Les médias allemands ont connu un effondrement collectif lorsque Musk a tweeté son soutien à l’AfD, interviewé Alice Weidel, co-leader du parti, sur X, puis publié un article en sa faveur dans Die Welt. Le rédacteur en chef éditorial d’un quotidien allemand a démissionné en signe de protestation. Un autre journal a, de manière hystérique, qualifié l’intervention de Musk d’inconstitutionnelle. Que des journalistes plaident pour la censure peut sembler choquant, jusqu’à ce que l’on comprenne le rôle du journalisme dans la société européenne continentale. Ce dernier opère fermement à l’intérieur d’un consensus politique centriste étroit, qui englobe tous les partis, de la gauche modérée à la droite modérée. Naturellement, l’AfD ne bénéficie pas de beaucoup de temps d’antenne dans les médias allemands.

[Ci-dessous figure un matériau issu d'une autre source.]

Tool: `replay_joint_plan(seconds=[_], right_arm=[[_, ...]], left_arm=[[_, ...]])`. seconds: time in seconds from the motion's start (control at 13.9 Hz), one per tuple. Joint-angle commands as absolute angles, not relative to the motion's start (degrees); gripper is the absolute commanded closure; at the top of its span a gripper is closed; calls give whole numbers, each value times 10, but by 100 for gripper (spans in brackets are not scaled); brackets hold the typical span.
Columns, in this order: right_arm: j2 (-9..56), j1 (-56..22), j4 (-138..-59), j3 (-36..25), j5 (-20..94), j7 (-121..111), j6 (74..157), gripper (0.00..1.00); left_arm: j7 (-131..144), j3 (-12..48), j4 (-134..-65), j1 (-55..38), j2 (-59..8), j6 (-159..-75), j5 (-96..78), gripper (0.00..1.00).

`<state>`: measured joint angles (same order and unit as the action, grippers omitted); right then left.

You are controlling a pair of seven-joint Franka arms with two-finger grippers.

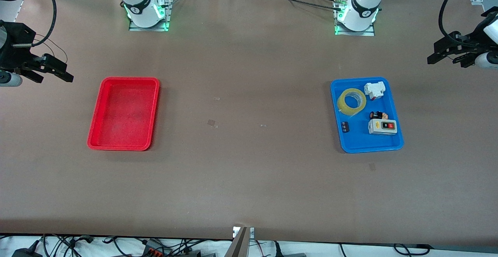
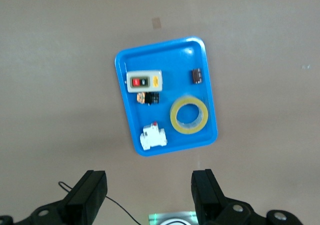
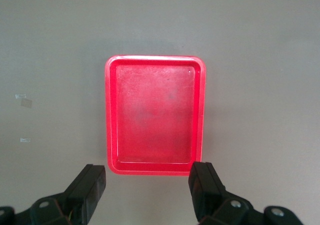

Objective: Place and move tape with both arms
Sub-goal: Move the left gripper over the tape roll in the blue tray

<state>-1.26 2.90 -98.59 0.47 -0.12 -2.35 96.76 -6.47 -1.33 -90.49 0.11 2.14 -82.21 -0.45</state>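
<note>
The tape (image 1: 344, 105), a translucent yellow roll, lies flat in the blue tray (image 1: 365, 144) toward the left arm's end of the table. The left wrist view looks down on the tape (image 2: 176, 119) and its tray (image 2: 175, 60). My left gripper (image 1: 447, 59) hangs open in the air over the table's end past the blue tray, with nothing between its fingers (image 2: 148, 180). My right gripper (image 1: 52, 76) hangs open and empty over the right arm's end of the table, past the red tray (image 1: 123, 113). In the right wrist view that gripper (image 3: 148, 171) sits above the red tray (image 3: 155, 115).
The blue tray also holds a grey switch box (image 1: 382, 126), a white breaker (image 1: 374, 90), a small black part (image 1: 345, 127) and a small black and orange part (image 1: 378, 115). The red tray holds nothing. Brown tabletop spreads between the two trays.
</note>
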Motion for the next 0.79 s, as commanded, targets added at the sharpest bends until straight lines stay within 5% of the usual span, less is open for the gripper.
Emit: replay_joint_plan(seconds=[0.0, 0.29, 0.72], right_arm=[[-28, 36, -983, 12, -2, -30, 955, 0], [-26, 35, -983, 12, -1, -29, 959, 0], [-27, 35, -977, 13, 3, -28, 954, 0]], left_arm=[[-66, -12, -940, 4, 46, -825, -11, 0], [-66, -12, -969, 4, 46, -838, -11, 0], [-69, 6, -1133, -1, 54, -958, -11, 0]])
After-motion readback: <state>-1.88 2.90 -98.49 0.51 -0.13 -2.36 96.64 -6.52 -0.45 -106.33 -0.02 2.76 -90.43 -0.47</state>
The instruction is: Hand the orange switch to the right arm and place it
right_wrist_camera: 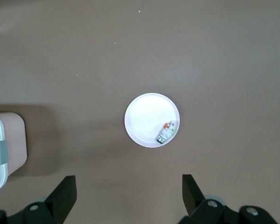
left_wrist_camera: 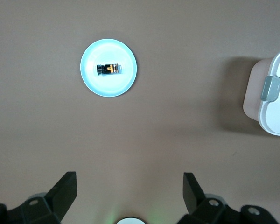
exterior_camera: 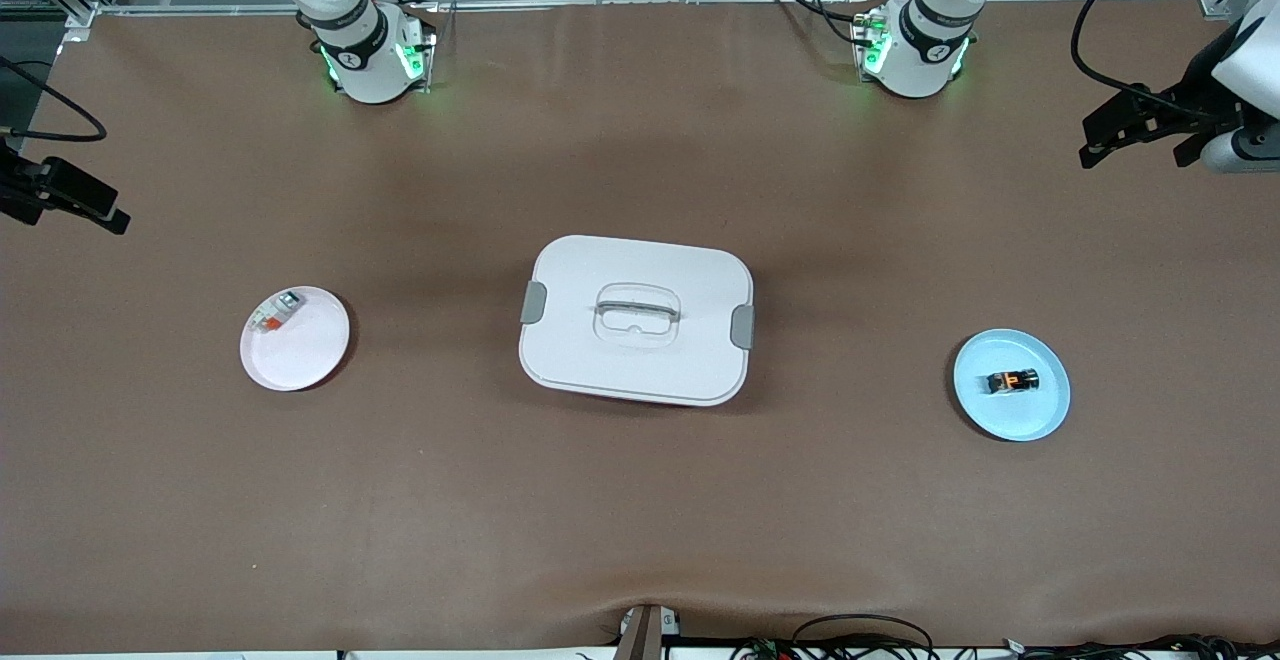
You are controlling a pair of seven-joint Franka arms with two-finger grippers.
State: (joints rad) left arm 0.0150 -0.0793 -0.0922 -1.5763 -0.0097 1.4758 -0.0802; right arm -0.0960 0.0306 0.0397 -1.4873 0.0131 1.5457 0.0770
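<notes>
The orange switch [exterior_camera: 1012, 381], tiny and black with a glowing orange centre, lies on a light blue plate [exterior_camera: 1032, 416] toward the left arm's end of the table. From the left wrist, the switch [left_wrist_camera: 110, 69] rests in the middle of that plate [left_wrist_camera: 91, 80]. My left gripper [exterior_camera: 1135, 135] hangs open over the table edge at that end, apart from the plate and holding nothing [left_wrist_camera: 129, 189]. My right gripper [exterior_camera: 70, 198] hangs open over the right arm's end of the table, also with nothing in it [right_wrist_camera: 129, 189].
A white lidded box [exterior_camera: 636, 320] with grey clasps and a recessed handle stands mid-table. A pale pink plate [exterior_camera: 300, 360] toward the right arm's end carries a whitish-grey block with an orange-red patch [exterior_camera: 275, 313]. Cables run along the table's near edge.
</notes>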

Cependant, bien que marginalisée par les médias traditionnels, l’AfD prospère sur TikTok, où elle bénéficie d’un large public. Ce qui irrite donc les médias allemands et les politiciens d’autres partis, c’est que le cartel de la censure ne fonctionne plus aussi efficacement qu’auparavant. Aux États-Unis et au Royaume-Uni, les anciens médias traditionnels, autrefois puissants, ont déjà perdu leur pouvoir. Hillary Clinton a peut-être exprimé cette frustration avec le plus de clarté lorsqu’elle a déclaré que les entreprises de médias sociaux doivent vérifier les faits, sinon « nous perdons le contrôle total ». Mais l’Europe vit encore dans une zone crépusculaire, où les médias traditionnels profitent du dernier déclin de leur influence, tout en essayant d’ignorer l’émergence des médias sociaux à l’autre horizon. Comme dans toutes les batailles politiques modernes en Europe, il s’agit de protéger des intérêts acquis.

Le cas roumain illustre comment ces restrictions à la liberté d’expression constituent les premières salves d’une guerre de répression plus vaste. Les élections présidentielles y ont été annulées sous prétexte qu’un TikTok infesté de Russes aurait désinformé les électeurs. Je suis certain que les Russes ont été actifs. Mais il est choquant de penser qu’une élection a été annulée simplement parce que des mensonges ont circulé sur TikTok.

Soyons clairs : il n’y avait aucune suggestion de fraude électorale. Georgescu a remporté le premier tour de manière juste et équitable. Cependant, comme après le vote du Brexit, l’UE semble présumer que les électeurs sont trop stupides pour se forger leur propre opinion. Le nouveau vote aura lieu le 4 mai, suivi d’un second tour entre les deux candidats en tête deux semaines plus tard. Georgescu reste le favori selon les sondages d’opinion, mais l’establishment politique roumain est toujours déterminé à trouver des moyens de l’exclure, le plus prometteur étant d’espérer qu’il ait pu recevoir des fonds non déclarés.

Des schémas similaires se dessinent ailleurs. Marine Le Pen pourrait être disqualifiée des élections présidentielles de 2027 en raison d’accusations d’irrégularités concernant ses assistants au Parlement européen. Plus récemment, Bruxelles a été alarmée par la victoire du Parti de la liberté en Autriche, qui a obtenu 28,8 % des voix lors des élections générales de septembre. Ce score a dépassé un seuil critique, rendant politiquement impossible pour les autres partis de former des coalitions. Herbert Kickl, le leader du FPÖ, est désormais en position de devenir le prochain chancelier d’Autriche. Pendant ce temps, en Allemagne, un groupe de 113 députés a uni ses forces pour tenter d’interdire l’AfD. Selon eux, l’extrême droite représente une menace pour la démocratie. Bien que l’AfD ne domine pas encore suffisamment les sondages pour contrecarrer une nouvelle coalition centriste à Berlin après les élections du mois prochain, l’Allemagne pourrait être à quelques points de pourcentage d’une impasse comparable à celle de l’Autriche.

Cependant, la réponse sensée à la montée en puissance de l’AfD, du FPÖ et d’autres partis de droite n’est pas de les censurer, mais d’aborder les problèmes sous-jacents qui les ont rendus si influents : l’incertitude économique persistante, la perte de pouvoir d’achat et les politiques migratoires dysfonctionnelles. À défaut, pourquoi ne pas coopter ces partis d’extrême droite en tant que partenaires de coalition juniors, comme cela a été fait en Suède et en Finlande ? Si Alice Weidel était soudainement nommée ministre de l’Économie, nous verrions si elle peut défendre son bilan une fois au gouvernement. Mais les partis centristes en Allemagne et en France n’adoptent ni cette stratégie ni une autre. Ils ont plutôt érigé des pare-feu politiques contre l’extrême droite et s’obstinent à répéter les mêmes politiques qui ont échoué.